# What is required:
Repeat the whole listing exactly.

# Recorded data:
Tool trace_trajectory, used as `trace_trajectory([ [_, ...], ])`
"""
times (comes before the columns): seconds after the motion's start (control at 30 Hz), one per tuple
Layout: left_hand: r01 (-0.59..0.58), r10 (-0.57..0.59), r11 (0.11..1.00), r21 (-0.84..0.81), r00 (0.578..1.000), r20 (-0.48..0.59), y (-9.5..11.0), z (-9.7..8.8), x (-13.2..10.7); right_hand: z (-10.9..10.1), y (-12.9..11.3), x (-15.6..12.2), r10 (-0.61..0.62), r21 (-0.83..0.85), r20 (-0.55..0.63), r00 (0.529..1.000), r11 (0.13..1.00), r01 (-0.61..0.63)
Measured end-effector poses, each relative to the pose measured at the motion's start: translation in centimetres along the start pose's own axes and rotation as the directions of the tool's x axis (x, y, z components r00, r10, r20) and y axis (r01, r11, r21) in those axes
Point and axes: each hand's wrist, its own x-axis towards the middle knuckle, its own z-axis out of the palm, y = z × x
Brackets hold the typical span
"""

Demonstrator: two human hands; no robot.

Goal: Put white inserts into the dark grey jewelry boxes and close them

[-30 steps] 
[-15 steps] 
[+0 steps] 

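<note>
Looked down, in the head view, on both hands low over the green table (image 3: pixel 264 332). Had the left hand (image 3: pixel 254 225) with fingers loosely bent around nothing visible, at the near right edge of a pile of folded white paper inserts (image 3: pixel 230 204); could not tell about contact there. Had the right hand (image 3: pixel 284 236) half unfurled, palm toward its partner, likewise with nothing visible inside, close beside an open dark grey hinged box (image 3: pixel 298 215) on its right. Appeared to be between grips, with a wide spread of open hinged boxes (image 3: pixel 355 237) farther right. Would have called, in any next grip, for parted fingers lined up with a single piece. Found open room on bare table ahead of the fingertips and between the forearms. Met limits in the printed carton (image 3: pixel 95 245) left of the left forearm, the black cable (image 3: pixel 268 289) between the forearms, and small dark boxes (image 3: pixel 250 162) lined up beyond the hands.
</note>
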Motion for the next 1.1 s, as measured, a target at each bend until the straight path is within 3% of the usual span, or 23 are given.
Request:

# Output of the exercise:
Tool trace_trajectory, used as `trace_trajectory([ [_, ...], ])`
"""
times (comes before the columns): seconds after the motion's start (control at 30 Hz), one per tuple
Layout: left_hand: r01 (-0.59..0.58), r10 (-0.57..0.59), r11 (0.11..1.00), r21 (-0.84..0.81), r00 (0.578..1.000), r20 (-0.48..0.59), y (-9.5..11.0), z (-9.7..8.8), x (-13.2..10.7); right_hand: z (-10.9..10.1), y (-12.9..11.3), x (-15.6..12.2), r10 (-0.61..0.62), r21 (-0.83..0.85), r20 (-0.55..0.63), r00 (0.529..1.000), r11 (0.13..1.00), r01 (-0.61..0.63)
Measured end-effector poses, each relative to the pose measured at the motion's start: translation in centimetres along the start pose's own axes and rotation as the directions of the tool's x axis (x, y, z components r00, r10, r20) and y axis (r01, r11, r21) in those axes
Point and axes: each hand's wrist, its own x-axis towards the middle knuckle, its own z-axis out of the palm, y = z × x
Brackets hold the typical span
"""

Demonstrator: two human hands; no robot.

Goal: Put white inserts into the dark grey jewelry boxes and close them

[-30 steps] 
[-15 steps] 
[+0 steps] 

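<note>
Looked down, in the head view, on both hands low over the green table (image 3: pixel 264 332). Had the left hand (image 3: pixel 254 225) with fingers loosely bent around nothing visible, at the near right edge of a pile of folded white paper inserts (image 3: pixel 230 204); could not tell about contact there. Had the right hand (image 3: pixel 284 236) half unfurled, palm toward its partner, likewise with nothing visible inside, close beside an open dark grey hinged box (image 3: pixel 298 215) on its right. Appeared to be between grips, with a wide spread of open hinged boxes (image 3: pixel 355 237) farther right. Would have called, in any next grip, for parted fingers lined up with a single piece. Found open room on bare table ahead of the fingertips and between the forearms. Met limits in the printed carton (image 3: pixel 95 245) left of the left forearm, the black cable (image 3: pixel 268 289) between the forearms, and small dark boxes (image 3: pixel 250 162) lined up beyond the hands.
</note>
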Motion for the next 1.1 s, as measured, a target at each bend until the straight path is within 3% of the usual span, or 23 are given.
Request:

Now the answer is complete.